El objetivo, según Hegseth, es mantener a los soldados en condiciones físicas y psicológicas óptimas, garantizando que se encuentren en la «vanguardia de la letalidad».
El jefe del Pentágono asegura que el objetivo no es mejorar artificialmente las capacidades de los soldados, sino recuperar sus niveles naturales. Además, sostiene que la falta de sueño, el estrés crónico y las exigencias del servicio pueden reducir los servicios hormonales y afectar a la fuerza muscular, la energía, la capacidad de recuperación y el estado de ánimo.

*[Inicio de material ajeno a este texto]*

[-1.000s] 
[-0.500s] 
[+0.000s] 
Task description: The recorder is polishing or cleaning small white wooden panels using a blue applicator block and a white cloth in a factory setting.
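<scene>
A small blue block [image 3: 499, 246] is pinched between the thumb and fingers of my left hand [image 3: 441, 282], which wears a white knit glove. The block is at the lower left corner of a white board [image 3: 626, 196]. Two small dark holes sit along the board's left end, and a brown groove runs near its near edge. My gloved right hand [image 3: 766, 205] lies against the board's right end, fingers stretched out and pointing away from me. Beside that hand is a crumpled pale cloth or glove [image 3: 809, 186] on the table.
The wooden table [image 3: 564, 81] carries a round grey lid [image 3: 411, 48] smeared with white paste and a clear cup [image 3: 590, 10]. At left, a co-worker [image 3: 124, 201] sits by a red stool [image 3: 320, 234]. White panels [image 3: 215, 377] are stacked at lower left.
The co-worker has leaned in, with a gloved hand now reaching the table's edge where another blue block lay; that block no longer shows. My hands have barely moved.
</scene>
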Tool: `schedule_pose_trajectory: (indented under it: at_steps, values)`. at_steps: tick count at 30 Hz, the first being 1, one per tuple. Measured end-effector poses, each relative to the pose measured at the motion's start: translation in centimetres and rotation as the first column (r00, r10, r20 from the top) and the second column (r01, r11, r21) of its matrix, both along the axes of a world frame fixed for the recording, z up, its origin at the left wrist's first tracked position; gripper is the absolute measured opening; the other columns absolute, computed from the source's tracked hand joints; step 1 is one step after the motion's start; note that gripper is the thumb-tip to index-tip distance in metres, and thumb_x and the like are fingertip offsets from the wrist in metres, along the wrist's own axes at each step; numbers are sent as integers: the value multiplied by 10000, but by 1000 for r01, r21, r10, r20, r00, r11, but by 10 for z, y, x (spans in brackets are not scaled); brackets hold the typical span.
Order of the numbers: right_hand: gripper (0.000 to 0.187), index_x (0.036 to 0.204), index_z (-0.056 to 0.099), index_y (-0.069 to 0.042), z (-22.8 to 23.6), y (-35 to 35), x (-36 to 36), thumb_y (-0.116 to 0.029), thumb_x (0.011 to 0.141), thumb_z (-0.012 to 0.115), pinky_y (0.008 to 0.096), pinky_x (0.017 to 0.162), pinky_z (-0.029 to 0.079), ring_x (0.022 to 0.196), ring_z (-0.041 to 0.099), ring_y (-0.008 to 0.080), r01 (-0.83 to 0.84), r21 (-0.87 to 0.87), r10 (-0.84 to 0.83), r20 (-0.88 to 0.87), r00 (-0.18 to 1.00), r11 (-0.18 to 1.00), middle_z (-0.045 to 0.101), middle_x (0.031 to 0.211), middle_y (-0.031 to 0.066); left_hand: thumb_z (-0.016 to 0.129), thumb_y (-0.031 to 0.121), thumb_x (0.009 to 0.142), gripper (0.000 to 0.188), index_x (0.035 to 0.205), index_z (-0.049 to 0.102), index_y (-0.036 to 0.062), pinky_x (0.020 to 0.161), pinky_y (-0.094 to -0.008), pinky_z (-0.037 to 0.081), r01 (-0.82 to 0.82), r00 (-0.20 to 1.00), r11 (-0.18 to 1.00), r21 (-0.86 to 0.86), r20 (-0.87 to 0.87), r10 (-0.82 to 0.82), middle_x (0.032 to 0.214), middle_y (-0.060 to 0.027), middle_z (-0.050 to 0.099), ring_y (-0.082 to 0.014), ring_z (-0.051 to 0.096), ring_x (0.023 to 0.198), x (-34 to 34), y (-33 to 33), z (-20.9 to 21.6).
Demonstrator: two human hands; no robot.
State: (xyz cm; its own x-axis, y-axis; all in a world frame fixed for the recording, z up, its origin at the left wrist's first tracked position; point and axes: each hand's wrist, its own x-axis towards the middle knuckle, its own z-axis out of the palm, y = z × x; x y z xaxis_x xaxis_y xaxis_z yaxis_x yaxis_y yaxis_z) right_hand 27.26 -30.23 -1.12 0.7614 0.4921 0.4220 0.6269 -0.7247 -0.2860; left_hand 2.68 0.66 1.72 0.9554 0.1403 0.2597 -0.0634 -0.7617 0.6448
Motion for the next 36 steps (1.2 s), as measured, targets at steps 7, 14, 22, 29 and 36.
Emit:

El proyecto, que ha sido bautizado por el propio secretario de Defensa como el programa del «Pentágono con alta testosterona», permitirá a los militares diagnosticados con deficiencia recibir voluntariamente una terapia de reemplazo de esta hormona. La iniciativa llega cuando algunos funcionarios de la Administración Trump defienden facilitar a los hombres el acceso a terapias de reemplazo de testosterona; y cuando las fuerzas de operaciones especiales, especialmente los Navy SEAL, están bajo escrutinio por el uso de testosterona y otras sustancias para mejorar el rendimiento.
La muerte de un aspirante durante un entrenamiento en 2022 permitió hallar estas sustancias entre sus pertenencias y reveló un consumo más extendido de lo reconocido.